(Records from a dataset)
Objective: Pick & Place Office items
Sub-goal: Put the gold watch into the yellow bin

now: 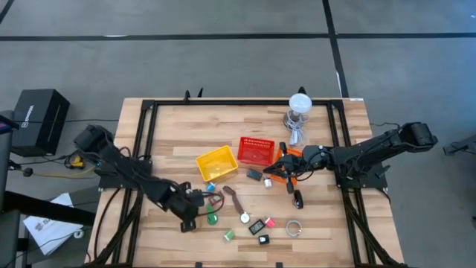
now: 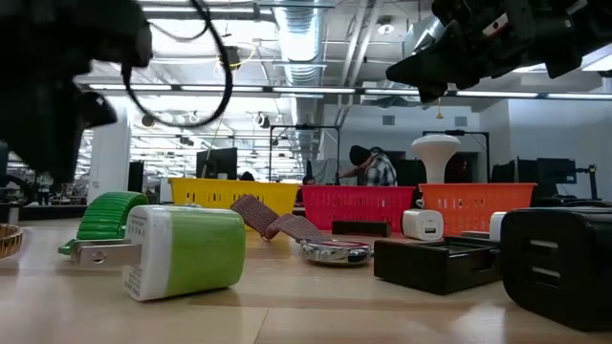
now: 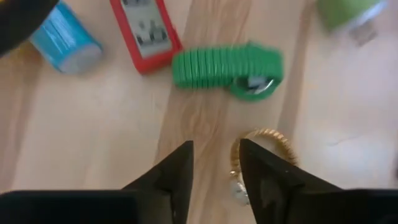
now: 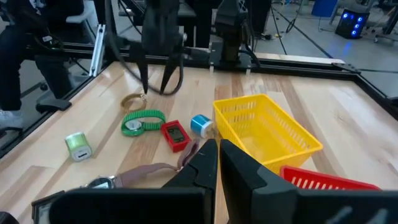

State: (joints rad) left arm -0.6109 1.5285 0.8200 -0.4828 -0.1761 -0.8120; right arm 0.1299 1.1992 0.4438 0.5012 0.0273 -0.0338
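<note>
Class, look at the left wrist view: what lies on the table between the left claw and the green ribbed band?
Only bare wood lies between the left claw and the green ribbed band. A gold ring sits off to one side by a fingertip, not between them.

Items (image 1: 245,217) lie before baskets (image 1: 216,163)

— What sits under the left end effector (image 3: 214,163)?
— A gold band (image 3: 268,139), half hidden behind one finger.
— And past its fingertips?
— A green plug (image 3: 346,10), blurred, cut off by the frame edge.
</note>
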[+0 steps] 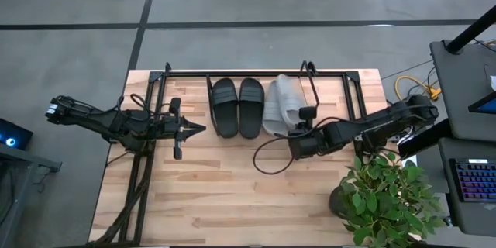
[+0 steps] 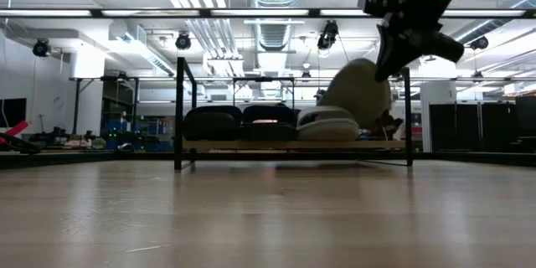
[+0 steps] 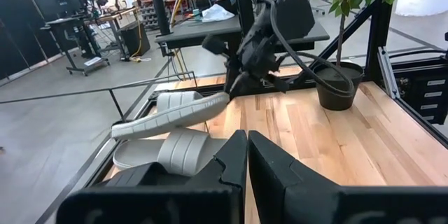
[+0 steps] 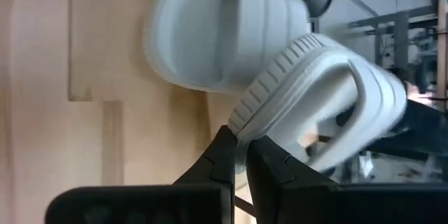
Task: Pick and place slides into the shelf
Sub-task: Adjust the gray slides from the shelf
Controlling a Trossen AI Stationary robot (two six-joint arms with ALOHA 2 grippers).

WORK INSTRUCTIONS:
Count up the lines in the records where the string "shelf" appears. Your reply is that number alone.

WRITTEN REPLY:
2